**To do:** When you reach the listing below, copy each line exactly.

**Data shown:**
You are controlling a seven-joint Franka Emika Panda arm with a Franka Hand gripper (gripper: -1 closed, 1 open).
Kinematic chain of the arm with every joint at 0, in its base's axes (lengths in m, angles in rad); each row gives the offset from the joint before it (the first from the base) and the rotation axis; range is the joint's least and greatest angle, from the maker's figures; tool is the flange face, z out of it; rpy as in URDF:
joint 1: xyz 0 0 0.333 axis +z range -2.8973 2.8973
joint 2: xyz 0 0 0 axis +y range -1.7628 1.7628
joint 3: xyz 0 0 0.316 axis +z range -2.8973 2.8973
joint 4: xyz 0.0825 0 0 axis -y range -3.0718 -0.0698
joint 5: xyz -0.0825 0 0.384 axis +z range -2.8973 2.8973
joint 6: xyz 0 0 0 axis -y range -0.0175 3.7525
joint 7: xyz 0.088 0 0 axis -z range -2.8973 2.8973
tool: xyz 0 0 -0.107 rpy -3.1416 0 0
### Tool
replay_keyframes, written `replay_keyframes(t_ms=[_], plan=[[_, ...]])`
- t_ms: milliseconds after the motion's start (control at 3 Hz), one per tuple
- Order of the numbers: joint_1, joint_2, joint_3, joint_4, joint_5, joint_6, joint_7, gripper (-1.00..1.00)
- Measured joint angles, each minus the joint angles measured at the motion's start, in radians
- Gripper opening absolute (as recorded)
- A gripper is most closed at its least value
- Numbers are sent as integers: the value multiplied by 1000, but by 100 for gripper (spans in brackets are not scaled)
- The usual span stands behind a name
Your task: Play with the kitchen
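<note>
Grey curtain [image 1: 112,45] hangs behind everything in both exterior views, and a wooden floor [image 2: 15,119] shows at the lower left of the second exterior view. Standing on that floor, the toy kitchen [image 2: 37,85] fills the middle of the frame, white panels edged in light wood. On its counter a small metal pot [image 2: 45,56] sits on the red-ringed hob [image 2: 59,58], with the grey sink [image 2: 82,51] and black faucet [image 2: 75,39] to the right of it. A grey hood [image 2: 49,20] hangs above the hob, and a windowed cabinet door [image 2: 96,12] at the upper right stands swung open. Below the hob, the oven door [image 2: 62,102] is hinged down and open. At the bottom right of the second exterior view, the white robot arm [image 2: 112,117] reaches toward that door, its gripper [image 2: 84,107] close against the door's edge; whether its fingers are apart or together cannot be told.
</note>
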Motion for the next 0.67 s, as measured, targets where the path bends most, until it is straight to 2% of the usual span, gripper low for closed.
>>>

**Your response:**
You are controlling a seven-joint Franka Emika Panda arm with a Franka Hand gripper (gripper: -1 closed, 1 open).
Kinematic chain of the arm with every joint at 0, in its base's axes (lengths in m, angles in rad); each row gives the offset from the joint before it (the first from the base) and the rotation axis; range is the joint's least and greatest angle, from the maker's figures; tool is the flange face, z out of it; rpy as in URDF:
joint 1: xyz 0 0 0.333 axis +z range -2.8973 2.8973
joint 2: xyz 0 0 0 axis +y range -1.7628 1.7628
joint 3: xyz 0 0 0.316 axis +z range -2.8973 2.8973
joint 4: xyz 0.0825 0 0 axis -y range -3.0718 -0.0698
joint 5: xyz -0.0825 0 0.384 axis +z range -2.8973 2.8973
joint 6: xyz 0 0 0 axis -y range -0.0175 3.7525
joint 7: xyz 0.088 0 0 axis -z range -2.8973 2.8973
tool: xyz 0 0 -0.107 rpy -3.1416 0 0
### Tool
replay_keyframes, written `replay_keyframes(t_ms=[_], plan=[[_, ...]])`
- t_ms: milliseconds after the motion's start (control at 3 Hz), one per tuple
- Order of the numbers: joint_1, joint_2, joint_3, joint_4, joint_5, joint_6, joint_7, gripper (-1.00..1.00)
- Measured joint angles, each minus the joint angles measured at the motion's start, in radians
- Gripper opening absolute (as recorded)
- A gripper is most closed at its least value
- Numbers are sent as integers: the value multiplied by 1000, but by 100 for gripper (spans in brackets are not scaled)
- The usual span stands behind a name
Your task: Play with the kitchen
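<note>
Grey curtain [image 1: 112,45] hangs behind everything in both exterior views, and a wooden floor [image 2: 15,119] shows at the lower left of the second exterior view. Standing on that floor, the toy kitchen [image 2: 37,85] fills the middle of the frame, white panels edged in light wood. On its counter a small metal pot [image 2: 45,56] sits on the red-ringed hob [image 2: 59,58], with the grey sink [image 2: 82,51] and black faucet [image 2: 75,39] to the right of it. A grey hood [image 2: 49,20] hangs above the hob, and a windowed cabinet door [image 2: 96,12] at the upper right stands swung open. Below the hob, the oven door [image 2: 62,102] is hinged down and open. At the bottom right of the second exterior view, the white robot arm [image 2: 112,117] reaches toward that door, its gripper [image 2: 84,107] close against the door's edge; whether its fingers are apart or together cannot be told.
</note>
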Motion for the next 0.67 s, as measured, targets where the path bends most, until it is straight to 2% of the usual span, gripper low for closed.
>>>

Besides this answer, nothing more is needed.